Deacon Jean-Nil Chabot is a permanent deacon in the Madawaska Valley, married to Ann Chabot for many years, who have raised their five children primarily in the north, in Moose Factory.  Jean-Nil holds his Ph.D in the philosophy of Saint Thomas Aquinas from Laval University in Quebec City. 

 

[1].  Thomas  d’Aquin, Somme théologique: I, q. 12, a.5

[2].  According to  Aquinas it is “virtually” that “matter and form pre-exist in God.”  He wrote that “we must consider not only the emanation of a being especially of a particular agent, but also the emanation of all beings from the universal cause, which is God; and this emanation we designate by the name of creation “(1, q 40 a.1.); and furthermore, that “probably in God there really is (…) neither matter nor form. Yet there was something similar to these divisions in our way of expressing divine realities. (1, q. 40, a. 3)

[3].  Energidea is what Aristotle would have called “substance”, a term that might be misunderstood in modern languages. Bernard, Augustine affirms, as a fundamental thesis that “everything is mind, force-idea ‘energidea’ “.  The ‘energideas’, if you will, are the tangible entities that accidental forms determine and the spiritual entities that intellectual forms determine.

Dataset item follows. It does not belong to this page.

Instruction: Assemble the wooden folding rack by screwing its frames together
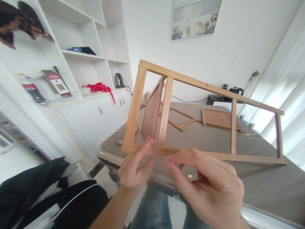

[4].  Summa, I, q. 117, a. 3.

[5].  Bergson, Henri, Creative Evolution, Presses Universitaires de France, Paris, 1907, pp. 297 and 280.

[6].  Ibid. p. 280.

[7].  Ibid., P. 286.

[8].  Summa, Q. 7, a.3. r. 3.

[9].  Ibid., S. 2.

[10].  Thomas Aquinas says it in some way when he writes that “the compound that is generated is assimilated to God in respect of a similarity or virtual capacity” (Summa, I, q. 105, a. 1.)

[11].  Saying that in God there are ideas or essences is to say that in God there are different ways of being.

[12].  Summa Theologica, I, 2ae, q. 17, 4.

[13].  Sertillanges, RP, the problem of evil, Editions Montaigne, Paris, 1951, p.7.

[14].  Sertillanges, AD, the idea of ​​creation and its repercussions in philosophy, Aubier, Paris, 1945, p. 30.